The Wires Are So Still and High
By Annette Wynne
Annotations by Rene Marzuk
The wires are so still and high We never hear the words go by, Yet messages fly far and near– I wonder if the birds can hear. And when they perch on wires and sing, I wonder are they listening, And telling out to earth and sky A lovely word is going by![1]
Wynne, AnNette. “The Wires Are So Still and High,” in for Days and Days: A Year-Round Treasury of Child Verse, 14. New York: Frederick A. Stokes Company, 1919.
[1] Both telegraphs and telephones use electricity to transmit their signal through wires. Although Wynne’s image is very suggestive, sound is actually encoded—or translated—into electrical signals as it travels to its destination.
Contexts
Annette Wynne was an American poet who mainly wrote for children. In addition to For Days and Days: A Year Round of Treasury of Child Verse (1919), she also published Treasure Things (1922).
Resources for Further Study
- This timeline gathers key moments from the development of telephone technology and infrastructure in the United States.
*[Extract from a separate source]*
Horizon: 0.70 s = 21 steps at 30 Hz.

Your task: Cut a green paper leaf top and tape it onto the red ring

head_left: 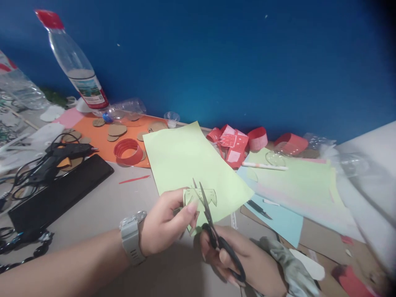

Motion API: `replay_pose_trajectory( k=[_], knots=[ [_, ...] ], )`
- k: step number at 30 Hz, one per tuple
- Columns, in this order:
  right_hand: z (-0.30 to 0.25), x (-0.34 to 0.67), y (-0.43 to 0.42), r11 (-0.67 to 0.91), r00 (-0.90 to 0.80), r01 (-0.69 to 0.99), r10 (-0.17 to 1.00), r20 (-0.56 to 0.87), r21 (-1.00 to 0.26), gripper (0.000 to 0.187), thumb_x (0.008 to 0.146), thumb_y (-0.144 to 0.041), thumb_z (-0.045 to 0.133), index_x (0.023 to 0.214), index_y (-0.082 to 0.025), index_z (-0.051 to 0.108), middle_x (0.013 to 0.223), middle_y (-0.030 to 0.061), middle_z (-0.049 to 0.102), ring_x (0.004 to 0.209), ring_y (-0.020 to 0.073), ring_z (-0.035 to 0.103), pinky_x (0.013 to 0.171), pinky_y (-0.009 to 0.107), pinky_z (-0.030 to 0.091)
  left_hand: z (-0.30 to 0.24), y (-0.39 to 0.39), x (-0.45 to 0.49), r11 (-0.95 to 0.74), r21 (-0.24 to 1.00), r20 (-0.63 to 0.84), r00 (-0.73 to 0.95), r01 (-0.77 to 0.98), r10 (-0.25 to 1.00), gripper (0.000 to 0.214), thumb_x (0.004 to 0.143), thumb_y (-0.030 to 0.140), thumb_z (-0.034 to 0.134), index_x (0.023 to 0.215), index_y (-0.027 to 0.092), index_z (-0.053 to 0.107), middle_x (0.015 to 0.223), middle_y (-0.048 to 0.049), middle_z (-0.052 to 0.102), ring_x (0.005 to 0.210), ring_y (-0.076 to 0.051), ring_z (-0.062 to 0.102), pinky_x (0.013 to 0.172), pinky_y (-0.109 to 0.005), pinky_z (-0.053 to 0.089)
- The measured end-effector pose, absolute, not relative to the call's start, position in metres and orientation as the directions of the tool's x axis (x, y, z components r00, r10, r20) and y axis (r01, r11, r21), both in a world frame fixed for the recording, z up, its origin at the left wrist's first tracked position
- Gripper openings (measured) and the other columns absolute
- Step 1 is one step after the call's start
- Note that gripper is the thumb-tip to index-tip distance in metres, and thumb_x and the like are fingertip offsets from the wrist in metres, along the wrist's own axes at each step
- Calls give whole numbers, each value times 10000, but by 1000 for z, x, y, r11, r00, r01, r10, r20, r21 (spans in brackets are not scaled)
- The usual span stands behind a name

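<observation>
Fingers (189,212) of the left hand (163,222) pinch a small light-green paper cutout (210,195), thumb across its front; it bears dark drawn lines and has a notched right end. The right hand (238,251) has its fingers curled through the black handles of a pair of scissors (211,222), whose blades stand slightly apart, points upward, crossing the cutout near its middle; whether they bite into the paper, I cannot tell. Both hands are in front of the near part of a large light-green sheet (185,159), with the cutout seen against it.

A grey wristwatch (131,239) circles the left wrist, and a greyish-green sleeve (281,264) is gathered at the right one. Left of the sheet are a thin red strip (134,180) and a red ring (119,154), the ring resting on orange paper (99,141) among cardboard pieces (117,130). Farther left, a black glue gun (58,154) lies beside a long black case (62,194), with black beads (40,249) nearer.

Right of the sheet come red paper loops (257,139), a white marker (266,166) and light-blue paper (287,225) with a dark pen-like tool (259,208) on it. Behind, a red-capped bottle (88,88) stands before the blue wall (201,62).
</observation>
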State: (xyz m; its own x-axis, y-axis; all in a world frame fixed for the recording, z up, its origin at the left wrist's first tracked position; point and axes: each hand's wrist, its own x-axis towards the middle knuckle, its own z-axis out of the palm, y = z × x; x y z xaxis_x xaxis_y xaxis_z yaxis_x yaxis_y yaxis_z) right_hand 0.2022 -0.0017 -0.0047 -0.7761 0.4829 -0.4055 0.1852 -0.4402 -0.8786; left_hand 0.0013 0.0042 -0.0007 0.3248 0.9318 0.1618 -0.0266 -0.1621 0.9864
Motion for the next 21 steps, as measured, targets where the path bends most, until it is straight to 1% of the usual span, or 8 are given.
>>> replay_pose_trajectory(
  k=[3, 7, 10, 12, 13, 16, 18, 21],
  knots=[
    [-5, 203, -1, -446, -781, 193, 469, -412, -874, 575, 764, -746, 497, 812, -173, 478, 568, -63, 351, 409, 65, 341, 399, 204, 242, 0, 4, 1, -163, 986, 163, 329, -29, 930, 413, 976, 364, 376, 638, 157, 495, 618, 5, 495, 570, -94, 447, 578, -211, 366],
    [-7, 204, -2, -449, -773, 173, 490, -404, -876, 548, 794, -714, 493, 851, -169, 505, 539, -67, 373, 398, 68, 341, 400, 207, 259, 0, 5, 1, -157, 987, 155, 342, -23, 927, 384, 964, 357, 407, 646, 157, 484, 626, 4, 501, 575, -93, 442, 579, -210, 367],
    [-9, 204, -3, -437, -768, 162, 507, -391, -885, 539, 805, -707, 483, 850, -170, 507, 543, -64, 384, 392, 64, 339, 385, 204, 240, -2, 5, 1, -116, 993, 115, 361, -19, 926, 322, 937, 376, 469, 705, 156, 504, 634, 7, 493, 582, -99, 433, 574, -217, 367],
    [-8, 204, -4, -437, -765, 170, 507, -398, -883, 522, 815, -695, 482, 836, -174, 503, 545, -62, 385, 390, 63, 340, 372, 202, 218, -4, 5, 1, -104, 993, 120, 382, -61, 916, 339, 892, 467, 519, 764, 153, 526, 648, 4, 489, 586, -109, 429, 569, -230, 367],
    [-8, 204, -4, -441, -761, 174, 507, -405, -880, 513, 819, -687, 486, 832, -175, 503, 547, -62, 386, 391, 63, 340, 372, 202, 217, -5, 5, 0, -114, 989, 141, 390, -92, 910, 392, 876, 533, 505, 786, 152, 535, 657, -2, 492, 592, -117, 432, 573, -240, 371],
    [-7, 203, -4, -460, -749, 168, 516, -416, -872, 496, 822, -671, 500, 837, -176, 509, 554, -64, 379, 391, 62, 334, 387, 207, 241, -10, 4, -1, -147, 973, 201, 344, -179, 917, 534, 873, 660, 357, 803, 160, 530, 678, -17, 508, 604, -134, 448, 589, -267, 389],
    [-8, 203, -4, -463, -752, 163, 513, -413, -871, 504, 811, -677, 509, 841, -174, 511, 563, -65, 375, 388, 59, 330, 394, 210, 250, -11, 4, -1, -113, 974, 164, 267, -195, 950, 498, 902, 627, 335, 820, 169, 514, 654, -2, 504, 573, -122, 446, 558, -253, 390],
    [-9, 203, -4, -470, -754, 166, 506, -419, -867, 502, 805, -676, 520, 833, -175, 511, 555, -66, 379, 384, 57, 321, 396, 209, 249, -9, 4, 2, -59, 986, 89, 195, -155, 977, 367, 937, 502, 411, 816, 169, 507, 599, 30, 486, 517, -89, 443, 505, -207, 378]
  ],
)
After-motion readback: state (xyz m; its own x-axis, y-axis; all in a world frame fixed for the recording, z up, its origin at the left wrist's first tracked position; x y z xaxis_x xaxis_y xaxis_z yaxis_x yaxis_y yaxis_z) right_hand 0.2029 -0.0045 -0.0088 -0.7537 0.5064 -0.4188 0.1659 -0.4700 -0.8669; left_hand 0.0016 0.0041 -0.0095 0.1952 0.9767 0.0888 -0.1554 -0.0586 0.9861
Interestingly, many of the popular concerns and anxieties associated with the telephone in its early adoption stage are similar to those later inspired by internet.
- A teacher’s guide from the Library of Congress on the Industrial Revolution in the United States helps contextualize the development of communication technologies beginning in the nineteenth century.
- An informative video from the Natural Museum of American History shows how telegraphs and telephones work.
- “A Natural History of the Wooden Utility Pole,” by the California Public Utilities Commission. The document begins with an excerpt from John Updike’s 1963 poem “Telephone Poles.”
Contemporary Connections
Caira Wynn Blackwell writes about “The Racist History of Telephone Poles.”